> **Task objective**
Starting at the top of the listing below, copy each line exactly, stopping after the line that contains "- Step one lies".

> **Source data**
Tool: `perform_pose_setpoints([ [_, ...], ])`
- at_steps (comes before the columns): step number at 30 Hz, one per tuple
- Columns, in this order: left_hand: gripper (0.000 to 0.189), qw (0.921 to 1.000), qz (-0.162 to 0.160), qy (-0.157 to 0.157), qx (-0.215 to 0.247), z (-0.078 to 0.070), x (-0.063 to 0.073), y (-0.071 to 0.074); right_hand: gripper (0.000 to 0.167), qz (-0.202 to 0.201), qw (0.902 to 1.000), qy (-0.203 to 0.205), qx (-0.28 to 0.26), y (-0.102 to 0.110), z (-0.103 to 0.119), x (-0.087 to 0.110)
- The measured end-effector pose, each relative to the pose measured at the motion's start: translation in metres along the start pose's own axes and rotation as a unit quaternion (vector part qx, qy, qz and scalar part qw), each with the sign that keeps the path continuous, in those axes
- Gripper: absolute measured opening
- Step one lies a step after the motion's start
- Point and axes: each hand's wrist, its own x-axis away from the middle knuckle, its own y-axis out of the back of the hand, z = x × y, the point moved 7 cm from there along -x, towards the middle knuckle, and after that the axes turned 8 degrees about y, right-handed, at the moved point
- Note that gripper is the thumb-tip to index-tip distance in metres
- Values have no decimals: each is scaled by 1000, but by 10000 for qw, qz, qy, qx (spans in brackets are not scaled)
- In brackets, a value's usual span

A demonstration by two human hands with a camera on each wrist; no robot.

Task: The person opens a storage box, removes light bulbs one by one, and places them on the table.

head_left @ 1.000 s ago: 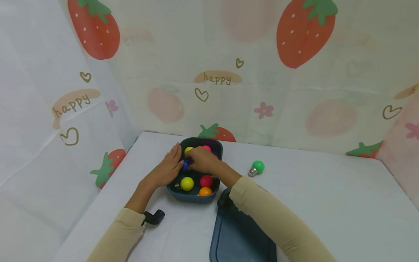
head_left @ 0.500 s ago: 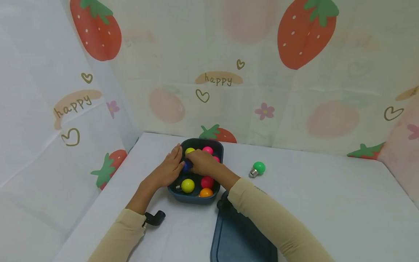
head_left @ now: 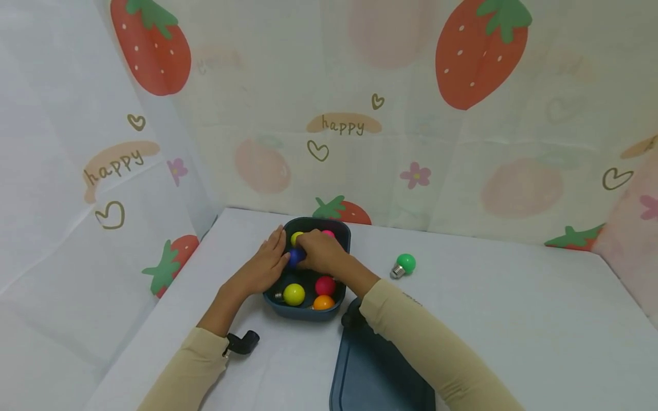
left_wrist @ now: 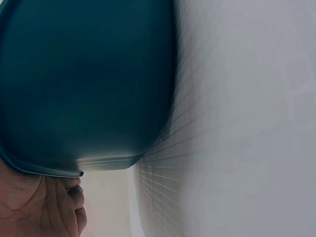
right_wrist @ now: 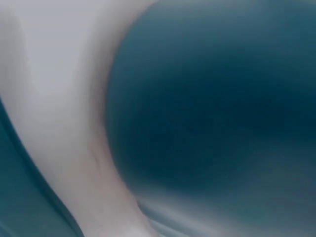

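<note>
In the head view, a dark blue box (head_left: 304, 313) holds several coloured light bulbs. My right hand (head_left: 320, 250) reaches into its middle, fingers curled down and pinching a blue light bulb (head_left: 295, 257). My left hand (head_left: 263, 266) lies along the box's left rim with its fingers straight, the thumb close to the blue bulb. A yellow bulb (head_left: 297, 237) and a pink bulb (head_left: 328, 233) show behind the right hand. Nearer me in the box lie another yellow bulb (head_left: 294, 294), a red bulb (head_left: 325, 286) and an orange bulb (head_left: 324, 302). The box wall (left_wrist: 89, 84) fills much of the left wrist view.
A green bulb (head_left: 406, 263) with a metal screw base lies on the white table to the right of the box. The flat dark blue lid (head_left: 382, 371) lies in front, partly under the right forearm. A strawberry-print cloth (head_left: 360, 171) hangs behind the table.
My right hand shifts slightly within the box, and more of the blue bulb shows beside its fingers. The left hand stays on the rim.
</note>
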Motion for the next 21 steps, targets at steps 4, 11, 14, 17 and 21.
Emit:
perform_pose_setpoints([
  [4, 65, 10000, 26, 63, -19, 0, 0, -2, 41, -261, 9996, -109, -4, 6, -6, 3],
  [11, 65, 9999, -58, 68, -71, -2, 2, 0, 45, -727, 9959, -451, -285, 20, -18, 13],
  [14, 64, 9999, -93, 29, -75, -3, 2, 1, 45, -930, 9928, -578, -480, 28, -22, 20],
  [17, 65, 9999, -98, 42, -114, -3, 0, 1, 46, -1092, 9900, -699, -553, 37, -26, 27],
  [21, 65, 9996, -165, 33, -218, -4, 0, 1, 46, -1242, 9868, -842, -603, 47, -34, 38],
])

> **Your response**
Tool: `perform_pose_setpoints([ [_, ...], ])`
- at_steps (comes before the columns): step number at 30 Hz, one per tuple
- Columns, in this order: left_hand: gripper (0.000 to 0.189), qw (0.921 to 1.000), qz (-0.162 to 0.160), qy (-0.157 to 0.157), qx (-0.215 to 0.247), z (-0.078 to 0.070), x (-0.063 to 0.073), y (-0.071 to 0.074); right_hand: gripper (0.000 to 0.167), qz (-0.202 to 0.201), qw (0.902 to 1.000), qy (-0.203 to 0.205), qx (-0.28 to 0.26), y (-0.102 to 0.110), z (-0.103 to 0.119), x (-0.087 to 0.110)
- The measured end-effector pose, each relative to the pose measured at the motion's start: translation in metres along the start pose's own axes and rotation as a unit quaternion (vector part qx, qy, qz and scalar part qw), each with the sign that keeps the path continuous, in those axes
- Gripper: absolute measured opening
- Step one lies a step after the motion's start

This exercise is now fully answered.